Given the listing below, write out exactly the lines starting with the line that has "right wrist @" and going on through the line that has "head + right", both kept.

> _Collected material_
☆ ☆ ☆ ☆
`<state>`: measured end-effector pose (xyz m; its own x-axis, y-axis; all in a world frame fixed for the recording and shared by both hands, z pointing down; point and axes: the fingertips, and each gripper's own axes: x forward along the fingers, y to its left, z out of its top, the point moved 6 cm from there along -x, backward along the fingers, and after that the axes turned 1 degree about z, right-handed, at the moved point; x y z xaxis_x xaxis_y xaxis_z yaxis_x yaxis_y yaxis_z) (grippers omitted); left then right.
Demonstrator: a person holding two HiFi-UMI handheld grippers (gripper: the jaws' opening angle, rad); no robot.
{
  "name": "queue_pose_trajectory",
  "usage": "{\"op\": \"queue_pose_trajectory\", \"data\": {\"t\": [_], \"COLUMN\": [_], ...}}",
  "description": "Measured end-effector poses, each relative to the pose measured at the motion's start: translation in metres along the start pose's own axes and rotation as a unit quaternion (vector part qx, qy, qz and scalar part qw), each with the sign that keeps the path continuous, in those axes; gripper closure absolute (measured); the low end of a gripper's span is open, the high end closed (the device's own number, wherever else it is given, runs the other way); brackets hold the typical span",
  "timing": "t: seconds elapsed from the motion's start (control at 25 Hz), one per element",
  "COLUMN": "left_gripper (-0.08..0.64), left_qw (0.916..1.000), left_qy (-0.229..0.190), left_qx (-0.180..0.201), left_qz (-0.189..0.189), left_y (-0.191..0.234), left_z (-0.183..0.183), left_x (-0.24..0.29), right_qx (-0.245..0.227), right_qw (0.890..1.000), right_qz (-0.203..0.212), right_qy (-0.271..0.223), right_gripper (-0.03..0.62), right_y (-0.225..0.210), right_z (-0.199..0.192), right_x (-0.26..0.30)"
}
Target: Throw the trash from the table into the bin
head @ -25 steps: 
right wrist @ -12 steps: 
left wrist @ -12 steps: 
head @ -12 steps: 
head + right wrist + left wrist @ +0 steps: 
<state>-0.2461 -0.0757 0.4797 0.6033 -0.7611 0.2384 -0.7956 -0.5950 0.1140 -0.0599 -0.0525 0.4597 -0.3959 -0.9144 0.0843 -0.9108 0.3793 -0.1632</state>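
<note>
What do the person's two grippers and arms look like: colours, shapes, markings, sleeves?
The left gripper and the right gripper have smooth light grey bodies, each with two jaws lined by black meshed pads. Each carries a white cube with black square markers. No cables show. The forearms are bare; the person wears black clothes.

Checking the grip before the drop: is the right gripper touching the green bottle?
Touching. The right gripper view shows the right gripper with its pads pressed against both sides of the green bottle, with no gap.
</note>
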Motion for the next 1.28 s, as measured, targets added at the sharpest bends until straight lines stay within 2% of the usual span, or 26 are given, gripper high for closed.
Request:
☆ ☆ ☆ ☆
> _Response to this exercise_
right wrist @ -12 steps: 
left wrist @ -12 steps: 
head @ -12 steps: 
head + right wrist + left wrist @ +0 steps: 

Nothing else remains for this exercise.